- INPUT DATA:
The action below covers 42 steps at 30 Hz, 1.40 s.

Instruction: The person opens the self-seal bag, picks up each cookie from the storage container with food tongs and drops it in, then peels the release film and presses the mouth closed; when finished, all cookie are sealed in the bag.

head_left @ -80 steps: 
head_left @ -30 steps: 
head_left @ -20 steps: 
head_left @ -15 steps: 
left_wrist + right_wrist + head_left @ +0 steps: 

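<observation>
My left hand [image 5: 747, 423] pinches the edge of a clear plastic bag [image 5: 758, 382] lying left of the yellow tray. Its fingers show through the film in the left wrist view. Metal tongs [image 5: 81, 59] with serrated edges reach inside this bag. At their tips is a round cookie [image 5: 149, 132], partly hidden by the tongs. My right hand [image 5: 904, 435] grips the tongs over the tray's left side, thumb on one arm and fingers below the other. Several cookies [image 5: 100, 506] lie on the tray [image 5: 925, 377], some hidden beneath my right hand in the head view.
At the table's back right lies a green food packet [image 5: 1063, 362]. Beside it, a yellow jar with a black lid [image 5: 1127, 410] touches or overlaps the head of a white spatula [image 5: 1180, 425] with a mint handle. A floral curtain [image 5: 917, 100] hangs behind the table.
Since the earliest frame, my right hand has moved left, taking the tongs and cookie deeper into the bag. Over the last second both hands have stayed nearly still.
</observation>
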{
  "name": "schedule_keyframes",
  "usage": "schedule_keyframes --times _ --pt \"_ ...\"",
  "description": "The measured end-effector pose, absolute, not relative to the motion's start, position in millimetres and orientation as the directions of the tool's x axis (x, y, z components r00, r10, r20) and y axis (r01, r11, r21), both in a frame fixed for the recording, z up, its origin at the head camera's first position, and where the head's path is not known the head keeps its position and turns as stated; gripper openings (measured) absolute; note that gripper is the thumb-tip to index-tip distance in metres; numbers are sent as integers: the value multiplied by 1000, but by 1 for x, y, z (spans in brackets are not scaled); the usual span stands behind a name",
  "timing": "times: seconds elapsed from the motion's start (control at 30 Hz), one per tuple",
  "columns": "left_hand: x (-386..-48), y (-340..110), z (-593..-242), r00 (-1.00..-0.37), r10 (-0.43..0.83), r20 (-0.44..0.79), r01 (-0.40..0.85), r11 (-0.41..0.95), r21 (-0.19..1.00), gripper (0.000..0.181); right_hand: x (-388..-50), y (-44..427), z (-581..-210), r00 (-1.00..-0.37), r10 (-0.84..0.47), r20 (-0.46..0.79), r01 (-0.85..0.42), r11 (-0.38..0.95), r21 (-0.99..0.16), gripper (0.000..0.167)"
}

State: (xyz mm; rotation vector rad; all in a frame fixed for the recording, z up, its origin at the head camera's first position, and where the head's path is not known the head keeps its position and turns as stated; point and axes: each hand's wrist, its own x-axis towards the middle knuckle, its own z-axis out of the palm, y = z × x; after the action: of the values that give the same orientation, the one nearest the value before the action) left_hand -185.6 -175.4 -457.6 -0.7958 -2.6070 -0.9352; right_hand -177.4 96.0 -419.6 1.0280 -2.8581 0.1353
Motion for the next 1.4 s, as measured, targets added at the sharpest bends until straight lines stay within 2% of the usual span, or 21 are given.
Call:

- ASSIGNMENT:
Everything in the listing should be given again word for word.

- OUTPUT OF THE TASK:
The action below covers 42 steps at 30 Hz, 1.40 s.

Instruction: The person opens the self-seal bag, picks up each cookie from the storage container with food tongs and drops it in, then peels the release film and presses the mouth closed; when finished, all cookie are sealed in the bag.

head_left @ -80 steps: 
head_left @ -30 steps: 
head_left @ -20 steps: 
head_left @ -15 steps: 
left_wrist + right_wrist + head_left @ +0 steps: 

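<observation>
My left hand [image 5: 747, 423] pinches the edge of a clear plastic bag [image 5: 758, 382] lying left of the yellow tray. Its fingers show through the film in the left wrist view. Metal tongs [image 5: 81, 59] with serrated edges reach inside this bag. At their tips is a round cookie [image 5: 149, 132], partly hidden by the tongs. My right hand [image 5: 904, 435] grips the tongs over the tray's left side, thumb on one arm and fingers below the other. Several cookies [image 5: 100, 506] lie on the tray [image 5: 925, 377], some hidden beneath my right hand in the head view.
At the table's back right lies a green food packet [image 5: 1063, 362]. Beside it, a yellow jar with a black lid [image 5: 1127, 410] touches or overlaps the head of a white spatula [image 5: 1180, 425] with a mint handle. A floral curtain [image 5: 917, 100] hangs behind the table.
Since the earliest frame, my right hand has moved left, taking the tongs and cookie deeper into the bag. Over the last second both hands have stayed nearly still.
</observation>
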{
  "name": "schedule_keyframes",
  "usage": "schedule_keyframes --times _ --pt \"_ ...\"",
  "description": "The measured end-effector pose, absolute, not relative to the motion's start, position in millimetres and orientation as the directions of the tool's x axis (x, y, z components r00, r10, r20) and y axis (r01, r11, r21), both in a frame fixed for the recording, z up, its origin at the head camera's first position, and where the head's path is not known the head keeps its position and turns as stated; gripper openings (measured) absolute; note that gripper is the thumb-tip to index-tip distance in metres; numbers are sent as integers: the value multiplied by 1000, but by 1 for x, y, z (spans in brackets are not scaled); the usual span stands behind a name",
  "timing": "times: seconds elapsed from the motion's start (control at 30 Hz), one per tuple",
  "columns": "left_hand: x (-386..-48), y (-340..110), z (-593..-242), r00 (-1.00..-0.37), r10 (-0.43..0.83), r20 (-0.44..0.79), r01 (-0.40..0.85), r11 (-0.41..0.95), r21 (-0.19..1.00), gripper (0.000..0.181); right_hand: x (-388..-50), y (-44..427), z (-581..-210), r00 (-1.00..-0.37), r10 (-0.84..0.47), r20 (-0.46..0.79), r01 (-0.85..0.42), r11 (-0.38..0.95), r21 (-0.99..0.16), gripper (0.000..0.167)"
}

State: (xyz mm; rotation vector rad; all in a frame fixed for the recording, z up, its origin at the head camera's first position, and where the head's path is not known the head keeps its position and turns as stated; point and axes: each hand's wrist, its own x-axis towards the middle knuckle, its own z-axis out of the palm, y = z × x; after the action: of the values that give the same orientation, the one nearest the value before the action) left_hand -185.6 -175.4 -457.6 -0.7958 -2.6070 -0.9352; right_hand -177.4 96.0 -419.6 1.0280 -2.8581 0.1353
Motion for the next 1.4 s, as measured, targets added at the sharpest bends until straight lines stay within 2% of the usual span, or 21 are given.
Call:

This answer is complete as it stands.